▶ [What you will do]:
Within the data below, copy each line where the string "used" is found.

_ _ _ _ _

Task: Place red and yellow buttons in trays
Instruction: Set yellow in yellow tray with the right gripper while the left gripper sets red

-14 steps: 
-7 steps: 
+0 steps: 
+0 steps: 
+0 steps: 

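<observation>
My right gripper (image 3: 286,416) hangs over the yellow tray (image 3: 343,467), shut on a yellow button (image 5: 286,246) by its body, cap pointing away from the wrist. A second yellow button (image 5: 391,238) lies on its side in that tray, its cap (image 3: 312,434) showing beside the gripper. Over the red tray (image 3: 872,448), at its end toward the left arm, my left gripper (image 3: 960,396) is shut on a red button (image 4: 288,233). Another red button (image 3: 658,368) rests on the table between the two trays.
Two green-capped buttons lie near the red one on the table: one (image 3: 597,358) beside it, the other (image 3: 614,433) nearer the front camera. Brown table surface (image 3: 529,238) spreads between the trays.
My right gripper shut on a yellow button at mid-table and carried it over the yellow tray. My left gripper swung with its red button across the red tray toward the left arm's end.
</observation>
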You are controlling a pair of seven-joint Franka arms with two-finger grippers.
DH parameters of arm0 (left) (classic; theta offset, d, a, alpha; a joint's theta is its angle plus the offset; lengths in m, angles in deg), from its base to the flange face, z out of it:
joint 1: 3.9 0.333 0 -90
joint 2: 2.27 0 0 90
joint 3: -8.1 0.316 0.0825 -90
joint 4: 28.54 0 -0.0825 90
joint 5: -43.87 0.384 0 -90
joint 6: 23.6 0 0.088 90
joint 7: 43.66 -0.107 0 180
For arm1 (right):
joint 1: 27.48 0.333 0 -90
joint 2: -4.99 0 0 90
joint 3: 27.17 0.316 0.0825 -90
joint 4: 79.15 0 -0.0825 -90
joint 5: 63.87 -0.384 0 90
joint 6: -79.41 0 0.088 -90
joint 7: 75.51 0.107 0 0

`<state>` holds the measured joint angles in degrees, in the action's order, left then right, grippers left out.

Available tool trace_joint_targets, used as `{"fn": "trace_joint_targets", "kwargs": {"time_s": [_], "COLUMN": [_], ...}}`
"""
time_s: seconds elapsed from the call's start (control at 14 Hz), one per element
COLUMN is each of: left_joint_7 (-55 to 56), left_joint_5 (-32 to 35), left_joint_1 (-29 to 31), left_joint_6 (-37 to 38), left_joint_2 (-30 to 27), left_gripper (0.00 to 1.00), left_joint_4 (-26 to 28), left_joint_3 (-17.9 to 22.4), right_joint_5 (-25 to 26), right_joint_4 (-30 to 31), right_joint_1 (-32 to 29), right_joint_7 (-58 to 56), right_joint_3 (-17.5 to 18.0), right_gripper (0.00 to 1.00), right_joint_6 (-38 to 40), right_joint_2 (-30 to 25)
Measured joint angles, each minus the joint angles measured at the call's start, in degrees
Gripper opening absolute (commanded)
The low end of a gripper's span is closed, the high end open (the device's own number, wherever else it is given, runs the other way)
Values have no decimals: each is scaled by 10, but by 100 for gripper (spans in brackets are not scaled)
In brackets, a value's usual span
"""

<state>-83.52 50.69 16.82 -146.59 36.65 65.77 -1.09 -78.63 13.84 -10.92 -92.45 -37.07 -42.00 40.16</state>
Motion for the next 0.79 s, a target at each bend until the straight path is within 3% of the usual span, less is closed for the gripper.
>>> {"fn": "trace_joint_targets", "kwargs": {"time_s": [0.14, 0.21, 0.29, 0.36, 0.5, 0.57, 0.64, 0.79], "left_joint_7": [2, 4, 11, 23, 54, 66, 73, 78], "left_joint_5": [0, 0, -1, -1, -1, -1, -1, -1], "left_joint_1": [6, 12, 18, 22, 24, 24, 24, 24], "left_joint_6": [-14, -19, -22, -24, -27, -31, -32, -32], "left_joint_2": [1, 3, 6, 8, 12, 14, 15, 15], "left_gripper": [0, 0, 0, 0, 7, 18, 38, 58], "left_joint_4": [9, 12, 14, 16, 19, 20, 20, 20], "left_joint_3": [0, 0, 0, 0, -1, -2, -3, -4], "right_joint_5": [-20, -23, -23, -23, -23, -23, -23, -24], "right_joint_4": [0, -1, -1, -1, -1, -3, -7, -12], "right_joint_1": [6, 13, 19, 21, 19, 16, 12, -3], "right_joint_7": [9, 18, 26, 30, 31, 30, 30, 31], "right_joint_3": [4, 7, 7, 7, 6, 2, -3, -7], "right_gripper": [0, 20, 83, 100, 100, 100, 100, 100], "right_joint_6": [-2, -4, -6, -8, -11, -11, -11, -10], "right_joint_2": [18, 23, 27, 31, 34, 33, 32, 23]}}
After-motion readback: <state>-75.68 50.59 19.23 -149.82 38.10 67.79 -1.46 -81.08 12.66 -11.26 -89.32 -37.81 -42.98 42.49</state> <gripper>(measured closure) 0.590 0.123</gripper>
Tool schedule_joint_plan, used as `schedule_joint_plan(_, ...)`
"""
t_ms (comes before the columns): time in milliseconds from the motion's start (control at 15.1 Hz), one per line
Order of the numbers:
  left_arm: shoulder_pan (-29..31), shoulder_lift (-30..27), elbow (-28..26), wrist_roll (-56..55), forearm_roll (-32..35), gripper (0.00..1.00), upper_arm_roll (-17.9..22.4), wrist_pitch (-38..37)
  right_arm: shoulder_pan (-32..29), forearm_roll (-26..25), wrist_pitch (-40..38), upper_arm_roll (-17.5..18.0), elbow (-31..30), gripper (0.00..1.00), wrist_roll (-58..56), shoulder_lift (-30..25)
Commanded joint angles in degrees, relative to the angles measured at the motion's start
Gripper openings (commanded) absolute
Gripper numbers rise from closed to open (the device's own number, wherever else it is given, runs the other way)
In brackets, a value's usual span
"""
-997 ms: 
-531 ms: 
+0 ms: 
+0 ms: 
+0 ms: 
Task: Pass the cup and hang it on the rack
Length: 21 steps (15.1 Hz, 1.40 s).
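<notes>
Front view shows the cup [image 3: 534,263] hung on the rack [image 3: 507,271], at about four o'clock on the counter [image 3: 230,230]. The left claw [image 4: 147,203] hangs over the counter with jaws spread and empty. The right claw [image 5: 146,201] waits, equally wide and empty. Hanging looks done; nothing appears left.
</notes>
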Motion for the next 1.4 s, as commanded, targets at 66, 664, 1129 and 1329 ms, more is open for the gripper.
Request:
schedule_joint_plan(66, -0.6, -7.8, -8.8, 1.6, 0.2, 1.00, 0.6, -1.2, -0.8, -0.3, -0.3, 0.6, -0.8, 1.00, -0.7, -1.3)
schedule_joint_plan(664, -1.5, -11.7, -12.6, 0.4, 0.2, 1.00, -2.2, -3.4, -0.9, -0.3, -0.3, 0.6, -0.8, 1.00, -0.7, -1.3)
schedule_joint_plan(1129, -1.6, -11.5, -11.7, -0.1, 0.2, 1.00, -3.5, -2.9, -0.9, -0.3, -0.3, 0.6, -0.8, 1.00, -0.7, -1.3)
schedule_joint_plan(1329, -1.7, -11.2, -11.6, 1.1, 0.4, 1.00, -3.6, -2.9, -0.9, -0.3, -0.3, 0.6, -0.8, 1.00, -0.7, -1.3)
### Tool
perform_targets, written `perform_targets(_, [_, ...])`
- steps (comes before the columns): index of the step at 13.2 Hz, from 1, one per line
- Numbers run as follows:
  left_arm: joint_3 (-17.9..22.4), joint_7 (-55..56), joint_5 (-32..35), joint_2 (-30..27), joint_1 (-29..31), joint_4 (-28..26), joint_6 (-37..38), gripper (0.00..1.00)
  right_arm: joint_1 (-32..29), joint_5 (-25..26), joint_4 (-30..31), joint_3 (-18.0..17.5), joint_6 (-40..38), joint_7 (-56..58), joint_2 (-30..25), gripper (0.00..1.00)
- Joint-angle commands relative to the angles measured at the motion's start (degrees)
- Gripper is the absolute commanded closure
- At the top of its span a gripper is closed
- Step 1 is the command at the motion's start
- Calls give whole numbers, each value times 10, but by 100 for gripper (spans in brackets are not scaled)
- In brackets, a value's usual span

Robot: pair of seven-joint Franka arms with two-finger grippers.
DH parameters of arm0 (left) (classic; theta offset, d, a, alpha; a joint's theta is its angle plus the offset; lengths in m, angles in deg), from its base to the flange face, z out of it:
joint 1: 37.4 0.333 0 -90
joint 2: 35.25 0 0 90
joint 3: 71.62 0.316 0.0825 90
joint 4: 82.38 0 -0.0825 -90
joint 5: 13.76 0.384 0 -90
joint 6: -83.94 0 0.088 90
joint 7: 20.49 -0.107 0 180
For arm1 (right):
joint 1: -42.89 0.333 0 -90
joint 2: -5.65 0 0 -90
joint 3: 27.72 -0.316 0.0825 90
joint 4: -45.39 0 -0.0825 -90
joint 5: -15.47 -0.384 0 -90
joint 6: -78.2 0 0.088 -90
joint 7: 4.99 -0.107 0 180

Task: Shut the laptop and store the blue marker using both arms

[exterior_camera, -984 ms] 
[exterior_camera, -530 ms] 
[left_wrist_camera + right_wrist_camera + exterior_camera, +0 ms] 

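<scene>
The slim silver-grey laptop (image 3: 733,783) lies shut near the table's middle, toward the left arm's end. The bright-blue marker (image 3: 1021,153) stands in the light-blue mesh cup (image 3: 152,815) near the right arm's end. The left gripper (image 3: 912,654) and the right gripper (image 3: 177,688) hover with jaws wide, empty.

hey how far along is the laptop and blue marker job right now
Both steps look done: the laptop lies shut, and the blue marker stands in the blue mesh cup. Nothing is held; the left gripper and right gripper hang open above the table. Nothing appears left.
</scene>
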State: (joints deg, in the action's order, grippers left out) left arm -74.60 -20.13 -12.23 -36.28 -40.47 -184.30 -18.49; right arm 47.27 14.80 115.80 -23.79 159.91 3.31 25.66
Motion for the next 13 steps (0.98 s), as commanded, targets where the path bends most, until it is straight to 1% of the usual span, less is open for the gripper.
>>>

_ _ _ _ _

▶ [Written response]:
Available tool trace_joint_targets, used as `{"fn": "trace_joint_targets", "kwargs": {"time_s": [_], "COLUMN": [_], ...}}`
Tool schedule_joint_plan, used as `schedule_joint_plan(_, ...)`

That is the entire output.